Toujours aidé de son golem, Isaac extirpa une lourde tenture de la petite caisse. Faisant office de tringle, Golem l’étendit. La pièce impressionnait tant par ses proportions que par la finesse de son tissage, la vivacité de ses couleurs, le réalisme des figures brodées et l’originalité de ces figures.
Le plus grand des quatre personnages était un homme aux traits forts, à la mâchoire puissante et aux couleurs pâles. Tout chez lui n’était qu’un camaïeu de blanc et de gris. Beaucoup plus petite, une femme aux yeux très noirs se tenait à sa gauche. Sa peau sombre et satinée, encore qu’elle fût peinte de vitiligos, contrastait avec la blancheur uniforme de ses cheveux coiffés en mèches. Un bambin reposait dans ses bras. S’il était la parfaite ressemblance de l’homme pour le teint et les yeux, ses traits s’inspiraient davantage de ceux de la femme.
Enfin, une main parentale posée sur chacune de ses épaules infantiles, une petite fille de huit à dix ans trônait au centre. À sa façon, elle était peut-être la plus extraordinaire des quatre sujets. Son teint était hâlé sans être sombre, ses yeux marrons, sans nuances, ses cheveux mi-long, à peine roux, sans texture particulière…. Globalement, elle affichait des traits moyens. Son portrait était si banal qu’elle paraissait le seul être réel du tableau : une enfant comme on aurait pu en croiser n’importe où et dont le visage n’aurait marqué personne.

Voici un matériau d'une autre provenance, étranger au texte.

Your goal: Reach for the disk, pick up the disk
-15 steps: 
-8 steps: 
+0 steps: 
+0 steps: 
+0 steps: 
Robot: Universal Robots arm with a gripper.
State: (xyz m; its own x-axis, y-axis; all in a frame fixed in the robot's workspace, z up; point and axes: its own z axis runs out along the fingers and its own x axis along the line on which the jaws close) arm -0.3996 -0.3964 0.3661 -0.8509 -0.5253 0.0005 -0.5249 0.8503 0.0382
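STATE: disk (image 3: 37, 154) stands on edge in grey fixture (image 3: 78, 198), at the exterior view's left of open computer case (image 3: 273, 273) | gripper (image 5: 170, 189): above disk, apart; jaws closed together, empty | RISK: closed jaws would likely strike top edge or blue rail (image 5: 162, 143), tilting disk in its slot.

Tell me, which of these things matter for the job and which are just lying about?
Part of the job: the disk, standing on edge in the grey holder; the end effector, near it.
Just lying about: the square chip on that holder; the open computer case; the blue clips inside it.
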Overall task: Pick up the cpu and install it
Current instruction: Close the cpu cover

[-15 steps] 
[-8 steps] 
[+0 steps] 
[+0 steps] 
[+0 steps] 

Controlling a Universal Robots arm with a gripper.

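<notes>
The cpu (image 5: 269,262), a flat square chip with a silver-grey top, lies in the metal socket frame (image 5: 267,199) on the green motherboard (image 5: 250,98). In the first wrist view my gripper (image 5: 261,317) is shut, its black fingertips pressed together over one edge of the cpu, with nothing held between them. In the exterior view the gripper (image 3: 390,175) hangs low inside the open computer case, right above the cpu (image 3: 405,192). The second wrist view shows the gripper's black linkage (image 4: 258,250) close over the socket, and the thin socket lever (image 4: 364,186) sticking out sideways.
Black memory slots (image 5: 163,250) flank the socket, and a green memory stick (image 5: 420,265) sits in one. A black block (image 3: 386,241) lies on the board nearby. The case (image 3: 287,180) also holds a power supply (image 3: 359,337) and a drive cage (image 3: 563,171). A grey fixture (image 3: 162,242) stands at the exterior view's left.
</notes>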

— Lui ! dit Isaac en pointant le bambin, il s’appelle Lith et c’est plus un enfant du tout. Il est très en colère parce que elle est morte, et lui est mort, et elle a disparu !
Tour à tour, il avait pointé la femme, l’homme, puis la petite fille.
— On ne l’a pas vu hier, mais je sais qu’il était dans la forêt de bambou et qu’il y est encore ! Ou au camp. Et Gerane aussi. On doit rester loin d’eux si on peut, et on peut ! Grâce à l’endroit secret ! C’est pour ça qu’il existe, tu comprends ? Tu te souviens du coffre ? C’est toi qui l’as trouvé quand on s’est rencontré en Opral ! Et ma maman, elle… elle…
Isaac en avait probablement trop dit. Néanmoins, il se tourna vers Yue dans l’espoir de lui voir une première lueur de compréhension dans le regard. Sa sœur ne l’écoutait plus.
— Il est tout blanc, s’extasia-t-elle en observant le portrait de Lith. Comme moi.